One thing I try to do on this site is alert folks to the sneaky, underhanded, and frequently toxic chemicals that Big Food processors add to their products.
One of these dirty little secrets is the fact that propylene glycol, a cosmetic form of antifreeze, is added to commercial ice cream. (1)
You see, when you make ice cream at home, you immediately notice that it is as hard as a rock.
This is VERY unlike store ice creams (even the organic ones) that seem to scoop out of the container so conveniently.
Homemade ice cream has to be taken out of the freezer and softened on the counter for a few minutes before you have any hope of scooping some out into a bowl.
I even store mine in a shallow, Pyrex baking dish as this makes it much easier and faster to scoop out when I want some.
Antifreeze, then, is simply ice cream manufacturers’ answer to hard as a rock ice cream and the ice crystals that inevitably form as it is shipped long distances and moved between many different freezers before it finally makes it to your supermarket.

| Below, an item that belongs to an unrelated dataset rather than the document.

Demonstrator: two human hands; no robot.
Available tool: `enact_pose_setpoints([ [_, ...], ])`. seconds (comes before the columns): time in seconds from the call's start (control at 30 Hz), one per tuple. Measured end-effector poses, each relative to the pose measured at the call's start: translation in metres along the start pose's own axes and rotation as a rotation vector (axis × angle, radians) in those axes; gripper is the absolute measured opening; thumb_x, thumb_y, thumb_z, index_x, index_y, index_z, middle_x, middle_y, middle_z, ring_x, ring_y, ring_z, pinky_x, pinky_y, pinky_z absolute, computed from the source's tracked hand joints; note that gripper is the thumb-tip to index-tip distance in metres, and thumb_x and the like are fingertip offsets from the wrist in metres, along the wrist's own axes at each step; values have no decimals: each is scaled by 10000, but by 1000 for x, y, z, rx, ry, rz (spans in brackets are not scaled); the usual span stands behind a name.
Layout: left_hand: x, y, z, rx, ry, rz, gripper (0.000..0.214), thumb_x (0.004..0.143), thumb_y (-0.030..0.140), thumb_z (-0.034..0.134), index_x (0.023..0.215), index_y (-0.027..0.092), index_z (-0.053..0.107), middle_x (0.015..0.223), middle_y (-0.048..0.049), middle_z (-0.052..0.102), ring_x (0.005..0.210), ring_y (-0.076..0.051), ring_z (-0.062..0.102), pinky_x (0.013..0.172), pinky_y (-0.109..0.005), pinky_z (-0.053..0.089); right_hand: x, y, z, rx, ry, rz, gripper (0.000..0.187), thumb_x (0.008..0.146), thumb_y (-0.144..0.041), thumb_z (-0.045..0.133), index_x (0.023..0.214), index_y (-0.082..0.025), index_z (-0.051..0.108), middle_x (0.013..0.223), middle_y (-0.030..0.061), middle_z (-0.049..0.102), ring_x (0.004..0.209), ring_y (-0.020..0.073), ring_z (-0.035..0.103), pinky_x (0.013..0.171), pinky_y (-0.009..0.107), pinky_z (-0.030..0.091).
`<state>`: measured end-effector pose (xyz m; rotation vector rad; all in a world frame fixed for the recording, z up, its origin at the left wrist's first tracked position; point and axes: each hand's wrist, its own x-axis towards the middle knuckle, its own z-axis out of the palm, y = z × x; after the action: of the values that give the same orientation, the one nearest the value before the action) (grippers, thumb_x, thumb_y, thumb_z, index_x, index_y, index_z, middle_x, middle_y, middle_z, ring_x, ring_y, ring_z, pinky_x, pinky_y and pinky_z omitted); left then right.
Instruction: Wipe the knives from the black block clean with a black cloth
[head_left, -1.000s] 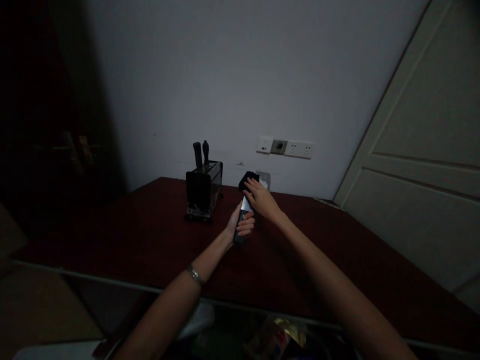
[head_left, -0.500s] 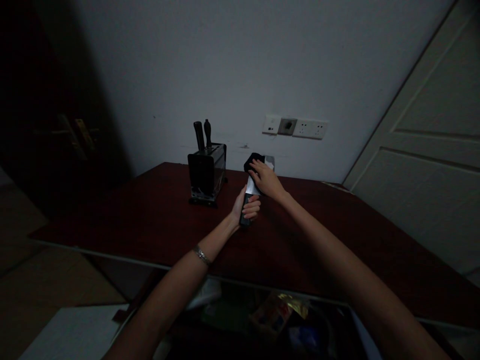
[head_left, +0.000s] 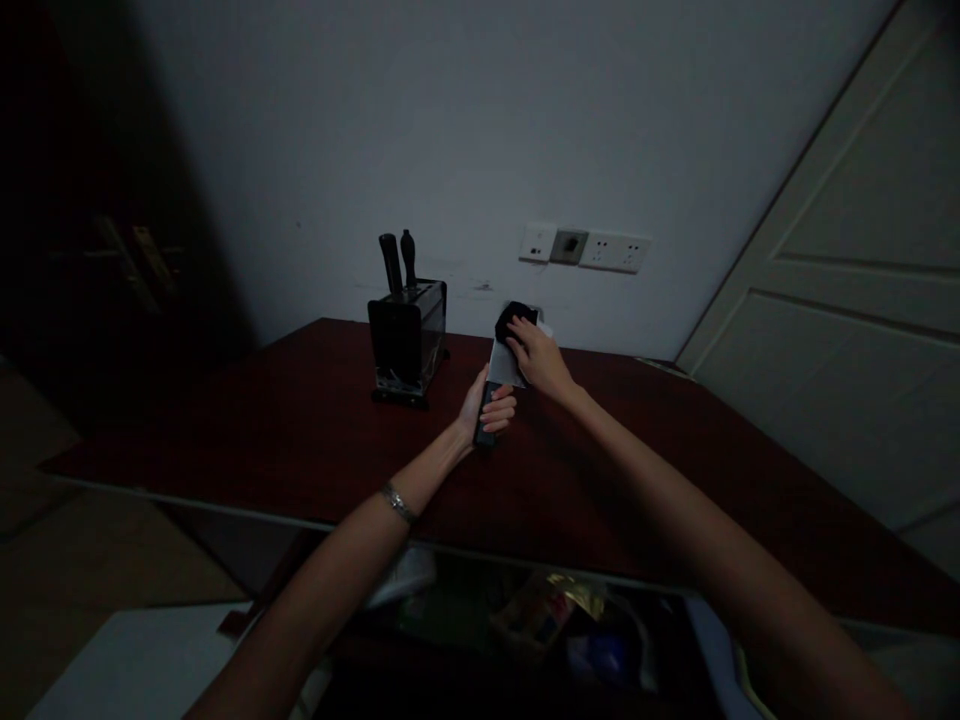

If you’ve ever left homemade ice cream on the counter too long and then put it back in the freezer, you notice how icy it can get.
Antifreeze added to store ice cream helps prevent this from happening!
Why is Antifreeze Not Listed in Ingredients?
Sometimes when I tell folks this for the first time, they have trouble believing it. Why?
Because propylene glycol isn’t listed anywhere on the ice cream label or ingredients list.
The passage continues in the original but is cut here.